Muricy faz parte da lista de erros do Santos, mesmo antes de uma possível chegada. No ano retrasado, o Palmeiras aguardou por várias semanas para podr contratar Muricy e seduzi-lo a aceitar um clube rival daquele com quem ele tem maior identificação, embora fosse um erro anunciado (dada a situação do clube, elenco, pressão, etc). Hoje, depois de demitir Adilson porque ele “não tinha o DNA ofensivo do Santos”, a diretoria do clube refaz o trajeto equivocado do Palmeiras de aguardar Muricy e tentar seduzi-lo a aceitar um quadro espinhoso. E não é preciso dizer que, até quem, como eu, acha Muricy o melhor técnico do Brasil, não tem como argumentar que ele pregue um futebol vistoso e com tração anterior, o que o imaginário do discurso da diretoria prega como o ideal para o Santos.

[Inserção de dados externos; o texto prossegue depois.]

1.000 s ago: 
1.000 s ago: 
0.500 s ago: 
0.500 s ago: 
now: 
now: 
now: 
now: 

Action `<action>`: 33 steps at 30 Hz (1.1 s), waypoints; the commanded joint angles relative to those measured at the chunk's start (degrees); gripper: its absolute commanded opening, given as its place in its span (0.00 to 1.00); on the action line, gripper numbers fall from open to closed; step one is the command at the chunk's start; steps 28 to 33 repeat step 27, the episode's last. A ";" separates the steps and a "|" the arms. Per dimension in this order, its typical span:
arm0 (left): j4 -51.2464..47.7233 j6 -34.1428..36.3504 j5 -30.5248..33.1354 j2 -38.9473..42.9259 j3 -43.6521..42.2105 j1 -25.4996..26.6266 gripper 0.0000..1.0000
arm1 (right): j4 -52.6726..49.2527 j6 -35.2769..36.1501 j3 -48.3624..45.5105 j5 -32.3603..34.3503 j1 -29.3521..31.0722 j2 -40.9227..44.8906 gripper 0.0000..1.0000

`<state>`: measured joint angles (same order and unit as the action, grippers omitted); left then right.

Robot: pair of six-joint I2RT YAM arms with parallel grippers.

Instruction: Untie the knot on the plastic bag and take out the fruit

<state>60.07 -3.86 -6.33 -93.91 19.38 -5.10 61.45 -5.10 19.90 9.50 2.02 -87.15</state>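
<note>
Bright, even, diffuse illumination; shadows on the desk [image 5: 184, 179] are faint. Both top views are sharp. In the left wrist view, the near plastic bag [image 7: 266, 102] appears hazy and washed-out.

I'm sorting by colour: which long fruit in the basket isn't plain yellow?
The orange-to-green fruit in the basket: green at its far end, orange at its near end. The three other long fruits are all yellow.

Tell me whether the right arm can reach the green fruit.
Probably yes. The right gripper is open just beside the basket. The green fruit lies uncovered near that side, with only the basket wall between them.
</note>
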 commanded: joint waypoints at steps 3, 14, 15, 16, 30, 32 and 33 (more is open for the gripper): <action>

Retornando ao início, a única real conquista de uma diretoria que chegou tremulando as bandeiras da transparência foi mesmo a alteração do estatuto do clube, que paradoxalmente diminui o poder dos conselheiros no que diz respeito à perpetuação do poder e aumenta o poder dos mesmos no que diz respeito à fiscalização do gerenciamento do clube. O estatuto foi feito por um dos melhores escritórios de advocacia de São Paulo e coloca o Santos numa vantagem inequívoca a médio e longo prazo em relação aos clubes mais conservadores, que são uma minoria, e a maioria esmagadora jurássica (como Flamengo, Palmeiras, Corinthians, Fluminense, etc), onde o futebol é gerenciado por meia dúzia de caciques, que são na verdade os capitães do mato desses clubes. Assim que o futebol brasileiro se livrar de Ricardo Teixeira e do entulho autoritário que ele deixa como sua única herança ao futebol, o Santos terá vantagem para gerir um clube mais saudável. E aí, uma última contradição: é exatamente Teixeira e seu entulho que o clube da Vila fortalecem em troca de troféus de papelão.

Cassiano Gobbet
Cassiano Gobbet é jornalista, formado pela Universidade de São Paulo e mestre em jornalismo digital pela Bournemouth University.